### Problem description
Your copy should match the entries below exactly, apart from the images.

· · · · ·

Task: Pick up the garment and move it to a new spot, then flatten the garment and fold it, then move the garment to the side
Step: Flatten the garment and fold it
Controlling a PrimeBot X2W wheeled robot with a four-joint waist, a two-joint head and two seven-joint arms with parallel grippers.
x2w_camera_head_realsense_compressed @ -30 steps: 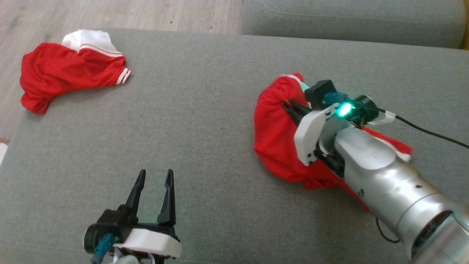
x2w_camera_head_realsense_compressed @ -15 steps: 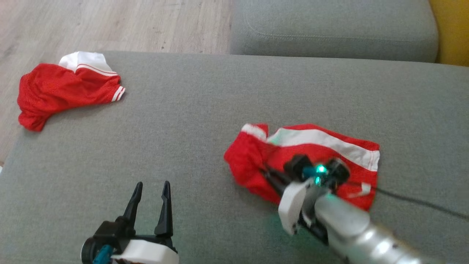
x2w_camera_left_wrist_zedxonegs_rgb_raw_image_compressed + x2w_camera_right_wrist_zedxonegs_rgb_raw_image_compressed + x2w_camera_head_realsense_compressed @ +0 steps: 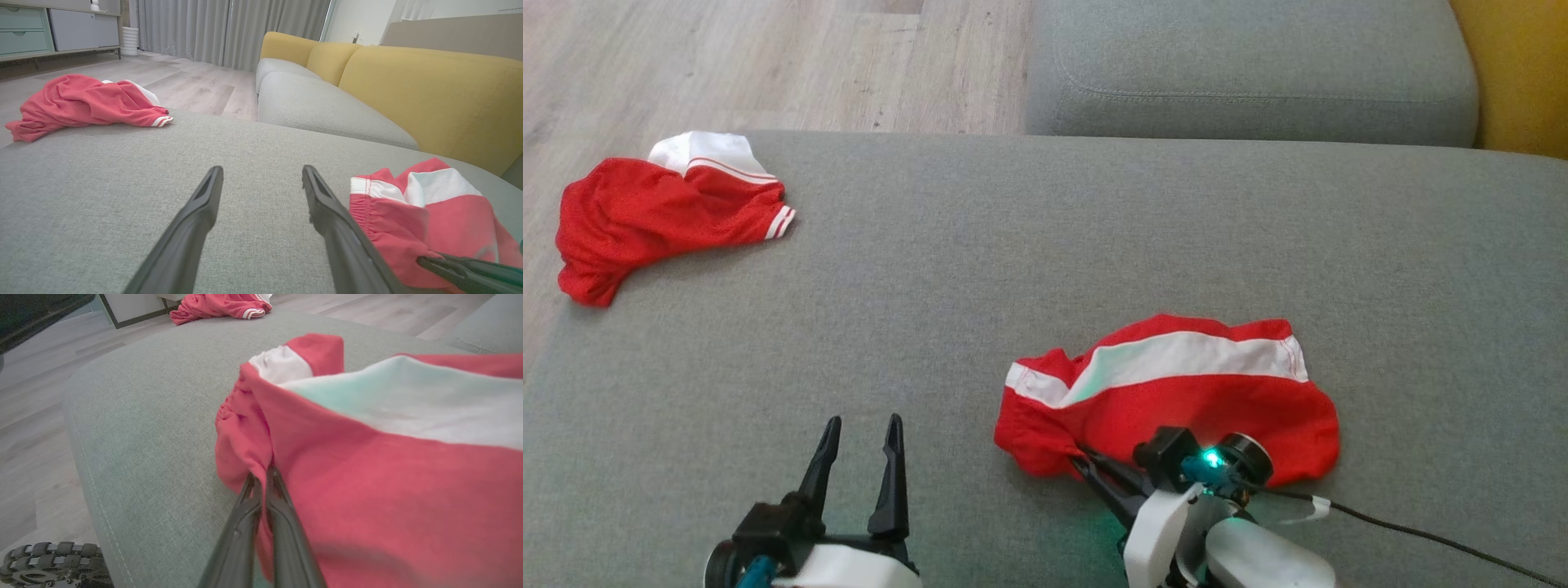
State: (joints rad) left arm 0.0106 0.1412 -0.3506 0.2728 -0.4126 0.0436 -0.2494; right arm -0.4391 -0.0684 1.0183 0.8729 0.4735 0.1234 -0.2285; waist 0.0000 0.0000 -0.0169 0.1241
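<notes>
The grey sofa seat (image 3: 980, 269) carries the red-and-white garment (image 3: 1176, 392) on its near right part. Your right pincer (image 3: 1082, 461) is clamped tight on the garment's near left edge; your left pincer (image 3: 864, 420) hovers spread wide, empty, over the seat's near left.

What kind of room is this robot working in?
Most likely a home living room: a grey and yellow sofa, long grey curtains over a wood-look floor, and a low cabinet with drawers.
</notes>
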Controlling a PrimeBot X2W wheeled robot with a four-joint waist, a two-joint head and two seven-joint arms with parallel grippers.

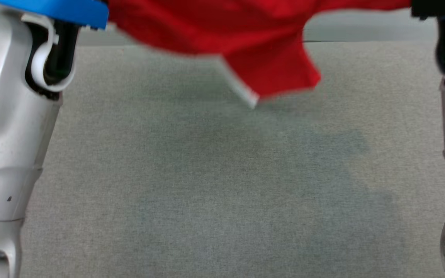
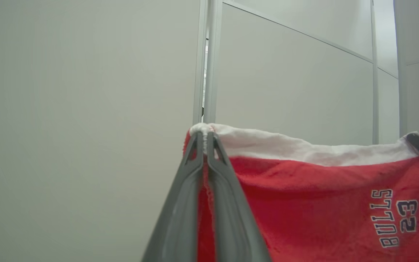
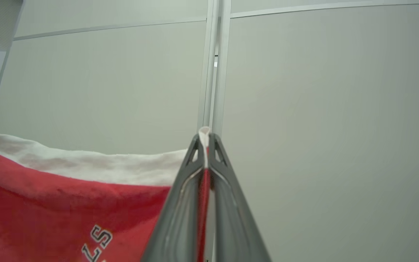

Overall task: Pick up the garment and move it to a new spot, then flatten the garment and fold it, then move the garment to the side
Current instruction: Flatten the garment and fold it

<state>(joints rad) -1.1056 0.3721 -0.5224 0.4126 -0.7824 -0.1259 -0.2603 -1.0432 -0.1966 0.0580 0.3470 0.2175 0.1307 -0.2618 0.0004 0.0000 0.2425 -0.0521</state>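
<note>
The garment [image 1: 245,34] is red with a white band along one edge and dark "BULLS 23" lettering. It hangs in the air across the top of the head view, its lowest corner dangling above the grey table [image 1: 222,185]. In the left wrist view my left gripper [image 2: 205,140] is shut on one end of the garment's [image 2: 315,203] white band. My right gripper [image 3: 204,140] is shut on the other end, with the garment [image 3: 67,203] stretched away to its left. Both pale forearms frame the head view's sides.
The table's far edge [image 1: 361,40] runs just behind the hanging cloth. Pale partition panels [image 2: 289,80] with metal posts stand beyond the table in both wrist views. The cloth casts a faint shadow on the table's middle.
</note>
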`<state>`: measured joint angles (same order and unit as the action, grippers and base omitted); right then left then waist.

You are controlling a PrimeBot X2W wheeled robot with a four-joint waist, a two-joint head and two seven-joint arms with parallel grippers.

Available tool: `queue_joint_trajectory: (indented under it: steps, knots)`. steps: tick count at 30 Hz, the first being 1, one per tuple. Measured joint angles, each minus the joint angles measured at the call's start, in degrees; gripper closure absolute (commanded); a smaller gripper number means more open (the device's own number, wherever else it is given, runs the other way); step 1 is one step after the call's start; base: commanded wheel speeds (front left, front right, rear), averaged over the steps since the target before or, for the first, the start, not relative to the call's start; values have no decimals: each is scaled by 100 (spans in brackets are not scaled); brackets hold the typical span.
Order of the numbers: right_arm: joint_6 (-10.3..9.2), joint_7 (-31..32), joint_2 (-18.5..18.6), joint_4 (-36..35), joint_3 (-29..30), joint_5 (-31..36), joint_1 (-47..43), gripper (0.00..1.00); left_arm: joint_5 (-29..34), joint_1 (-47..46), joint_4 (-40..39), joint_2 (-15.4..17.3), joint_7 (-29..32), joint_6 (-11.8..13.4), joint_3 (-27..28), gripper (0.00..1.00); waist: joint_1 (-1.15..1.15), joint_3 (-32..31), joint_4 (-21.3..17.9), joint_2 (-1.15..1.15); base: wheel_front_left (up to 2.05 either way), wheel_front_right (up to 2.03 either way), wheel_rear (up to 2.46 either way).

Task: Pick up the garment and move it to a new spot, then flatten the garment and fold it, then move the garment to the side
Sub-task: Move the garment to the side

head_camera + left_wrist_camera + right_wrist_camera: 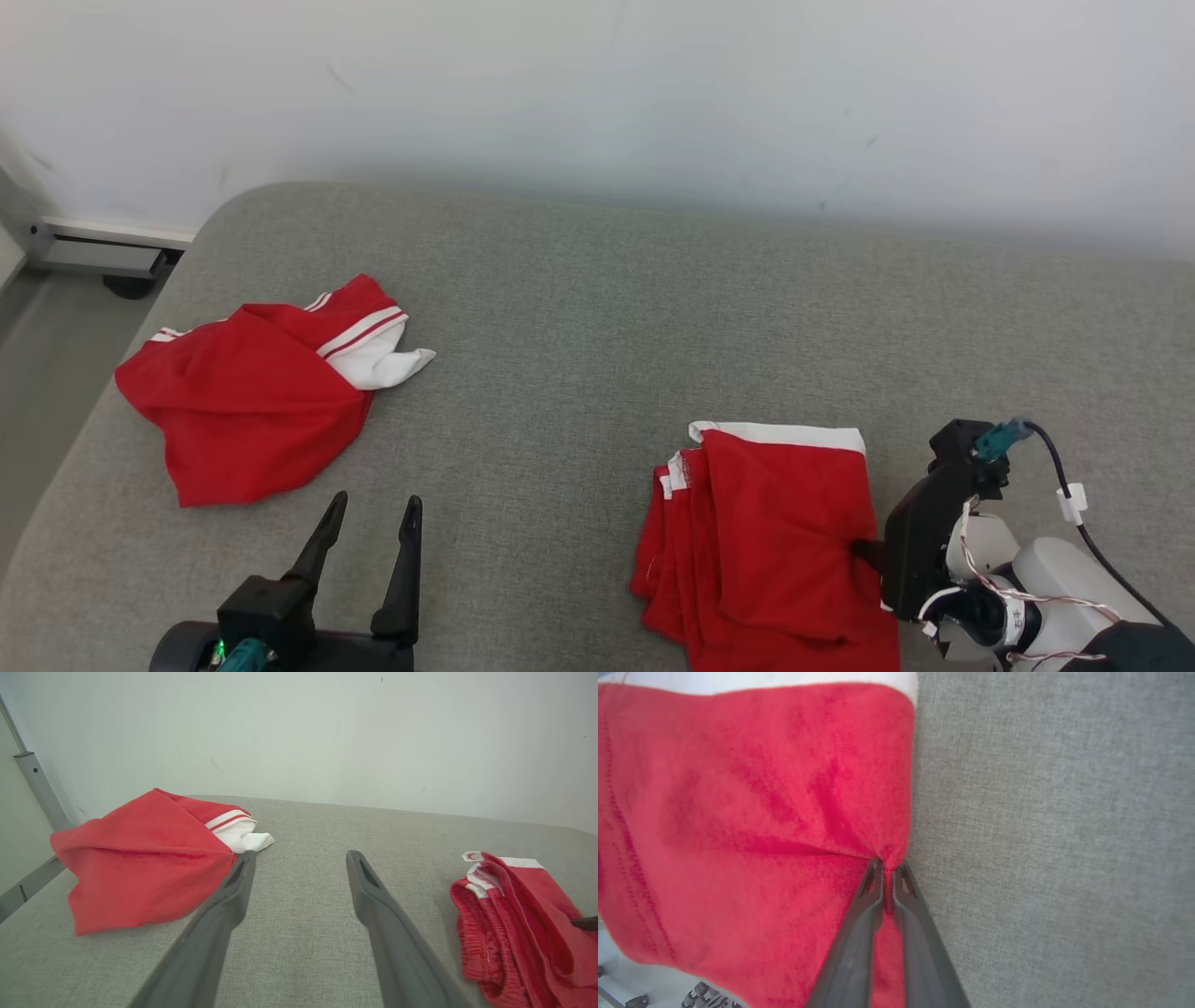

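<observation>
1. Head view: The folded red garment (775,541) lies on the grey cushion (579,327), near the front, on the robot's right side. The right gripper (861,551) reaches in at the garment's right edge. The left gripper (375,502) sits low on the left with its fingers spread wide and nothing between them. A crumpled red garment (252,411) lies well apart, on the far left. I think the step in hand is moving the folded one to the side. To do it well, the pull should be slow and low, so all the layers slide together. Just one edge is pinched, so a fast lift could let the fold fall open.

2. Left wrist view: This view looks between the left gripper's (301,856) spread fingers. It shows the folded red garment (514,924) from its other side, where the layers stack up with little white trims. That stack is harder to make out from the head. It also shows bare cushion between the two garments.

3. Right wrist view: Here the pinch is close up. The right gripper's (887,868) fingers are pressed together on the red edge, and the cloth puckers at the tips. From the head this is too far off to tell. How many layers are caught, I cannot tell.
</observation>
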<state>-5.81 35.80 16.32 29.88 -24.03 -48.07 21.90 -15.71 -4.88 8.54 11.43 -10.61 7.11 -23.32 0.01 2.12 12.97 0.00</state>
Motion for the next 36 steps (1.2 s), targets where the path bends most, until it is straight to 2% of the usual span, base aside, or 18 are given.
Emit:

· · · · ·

### Solution
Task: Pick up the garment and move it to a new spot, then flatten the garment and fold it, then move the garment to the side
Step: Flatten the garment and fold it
Controlling a PrimeBot X2W wheeled robot with a four-joint waist, a two-joint head and two seven-joint arms with parallel grippers.
x2w_camera_head_realsense_compressed @ -30 steps: 
x2w_camera_head_realsense_compressed @ -15 steps: 
x2w_camera_left_wrist_zedxonegs_rgb_raw_image_compressed + x2w_camera_right_wrist_zedxonegs_rgb_raw_image_compressed + x2w_camera_head_realsense_compressed @ +0 steps: 
State: (joints rad) left arm 0.0106 0.1412 -0.3506 0.2728 -0.4126 0.0436 -0.2494; right arm -0.4391 -0.0684 1.0183 0.8729 0.4735 0.1234 -0.2285; waist 0.0000 0.0000 -0.0169 0.1241
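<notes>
The grey sofa seat (image 3: 980, 269) carries the red-and-white garment (image 3: 1176, 392) on its near right part. Your right pincer (image 3: 1082, 461) is clamped tight on the garment's near left edge; your left pincer (image 3: 864, 420) hovers spread wide, empty, over the seat's near left.

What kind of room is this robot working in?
Most likely a home living room: a grey and yellow sofa, long grey curtains over a wood-look floor, and a low cabinet with drawers.
</notes>
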Controlling a PrimeBot X2W wheeled robot with a four-joint waist, a two-joint head and two seven-joint arms with parallel grippers.


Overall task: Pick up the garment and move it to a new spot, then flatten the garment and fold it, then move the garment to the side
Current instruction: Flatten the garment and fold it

<state>(joints rad) -1.1056 0.3721 -0.5224 0.4126 -0.7824 -0.1259 -0.2603 -1.0432 -0.1966 0.0580 0.3470 0.2175 0.1307 -0.2618 0.0004 0.0000 0.2425 -0.0521</state>
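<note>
The garment [image 1: 245,34] is red with a white band along one edge and dark "BULLS 23" lettering. It hangs in the air across the top of the head view, its lowest corner dangling above the grey table [image 1: 222,185]. In the left wrist view my left gripper [image 2: 205,140] is shut on one end of the garment's [image 2: 315,203] white band. My right gripper [image 3: 204,140] is shut on the other end, with the garment [image 3: 67,203] stretched away to its left. Both pale forearms frame the head view's sides.
The table's far edge [image 1: 361,40] runs just behind the hanging cloth. Pale partition panels [image 2: 289,80] with metal posts stand beyond the table in both wrist views. The cloth casts a faint shadow on the table's middle.
</note>
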`<state>`: measured joint angles (same order and unit as the action, grippers and base omitted); right then left then waist.

You are controlling a PrimeBot X2W wheeled robot with a four-joint waist, a two-joint head and two seven-joint arms with parallel grippers.

Available tool: `queue_joint_trajectory: (indented under it: steps, knots)`. steps: tick count at 30 Hz, the first being 1, one per tuple. Measured joint angles, each minus the joint angles measured at the call's start, in degrees; gripper closure absolute (commanded); a smaller gripper number means more open (the device's own number, wherever else it is given, runs the other way); step 1 is one step after the call's start; base: commanded wheel speeds (front left, front right, rear), averaged over the steps since the target before or, for the first, the start, not relative to the call's start; values have no decimals: each is scaled by 100 (spans in brackets are not scaled); brackets hold the typical span.
Order of the numbers: right_arm: joint_6 (-10.3..9.2), joint_7 (-31..32), joint_2 (-18.5..18.6), joint_4 (-36..35), joint_3 (-29..30), joint_5 (-31..36), joint_1 (-47..43), gripper (0.00..1.00); left_arm: joint_5 (-29..34), joint_1 (-47..46), joint_4 (-40..39), joint_2 (-15.4..17.3), joint_7 (-29..32), joint_6 (-11.8..13.4), joint_3 (-27..28), gripper (0.00..1.00); waist: joint_1 (-1.15..1.15), joint_3 (-32..31), joint_4 (-21.3..17.9), joint_2 (-1.15..1.15); base: wheel_front_left (up to 2.05 either way), wheel_front_right (up to 2.03 either way), wheel_rear (up to 2.46 either way).

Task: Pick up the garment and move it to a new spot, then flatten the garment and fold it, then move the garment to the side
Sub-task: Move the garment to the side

head_camera + left_wrist_camera + right_wrist_camera: 

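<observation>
1. Head view: The folded red garment (775,541) lies on the grey cushion (579,327), near the front, on the robot's right side. The right gripper (861,551) reaches in at the garment's right edge. The left gripper (375,502) sits low on the left with its fingers spread wide and nothing between them. A crumpled red garment (252,411) lies well apart, on the far left. I think the step in hand is moving the folded one to the side. To do it well, the pull should be slow and low, so all the layers slide together. Just one edge is pinched, so a fast lift could let the fold fall open.

2. Left wrist view: This view looks between the left gripper's (301,856) spread fingers. It shows the folded red garment (514,924) from its other side, where the layers stack up with little white trims. That stack is harder to make out from the head. It also shows bare cushion between the two garments.

3. Right wrist view: Here the pinch is close up. The right gripper's (887,868) fingers are pressed together on the red edge, and the cloth puckers at the tips. From the head this is too far off to tell. How many layers are caught, I cannot tell.
</observation>
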<state>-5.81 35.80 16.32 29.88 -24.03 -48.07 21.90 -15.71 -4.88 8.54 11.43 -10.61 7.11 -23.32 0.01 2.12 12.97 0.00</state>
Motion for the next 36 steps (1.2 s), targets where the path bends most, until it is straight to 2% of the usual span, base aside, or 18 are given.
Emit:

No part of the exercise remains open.